Action item
Nothing in the data may be changed; retype all of it.

<<<<

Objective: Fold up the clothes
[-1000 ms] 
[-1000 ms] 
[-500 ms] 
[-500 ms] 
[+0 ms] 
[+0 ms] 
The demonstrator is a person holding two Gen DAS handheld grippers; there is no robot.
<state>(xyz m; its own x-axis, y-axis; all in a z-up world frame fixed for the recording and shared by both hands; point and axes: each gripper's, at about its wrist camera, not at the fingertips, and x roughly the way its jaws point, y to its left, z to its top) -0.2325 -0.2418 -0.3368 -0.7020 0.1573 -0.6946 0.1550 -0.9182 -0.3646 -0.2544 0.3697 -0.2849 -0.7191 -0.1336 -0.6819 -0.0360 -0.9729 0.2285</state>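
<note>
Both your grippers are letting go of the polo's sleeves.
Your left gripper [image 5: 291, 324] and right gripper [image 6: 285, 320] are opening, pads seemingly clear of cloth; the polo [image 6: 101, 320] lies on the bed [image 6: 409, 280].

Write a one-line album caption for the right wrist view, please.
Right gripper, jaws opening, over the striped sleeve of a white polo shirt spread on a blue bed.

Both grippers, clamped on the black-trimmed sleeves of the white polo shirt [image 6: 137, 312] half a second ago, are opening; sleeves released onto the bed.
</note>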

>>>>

Result
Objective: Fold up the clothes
[-1000 ms] 
[-1000 ms] 
[-500 ms] 
[-500 ms] 
[+0 ms] 
[+0 ms] 
The demonstrator is a person holding two Gen DAS handheld grippers; there is no robot.
<state>(xyz m; its own x-axis, y-axis; all in a z-up world frame fixed for the recording and shared by both hands; point and axes: each gripper's, at about its wrist camera, not at the fingertips, and x roughly the way its jaws point, y to its left, z to its top) -0.2325 -0.2418 -0.3368 -0.7020 0.1573 -0.6946 0.1550 -0.9182 -0.3646 -0.2544 0.3697 -0.2849 -0.7191 -0.1336 -0.6819 -0.0360 -0.9729 0.2285</state>
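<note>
Both your grippers are letting go of the polo's sleeves.
Your left gripper [image 5: 291, 324] and right gripper [image 6: 285, 320] are opening, pads seemingly clear of cloth; the polo [image 6: 101, 320] lies on the bed [image 6: 409, 280].

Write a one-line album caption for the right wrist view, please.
Right gripper, jaws opening, over the striped sleeve of a white polo shirt spread on a blue bed.

Both grippers, clamped on the black-trimmed sleeves of the white polo shirt [image 6: 137, 312] half a second ago, are opening; sleeves released onto the bed.
</note>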

The exercise requires no more work.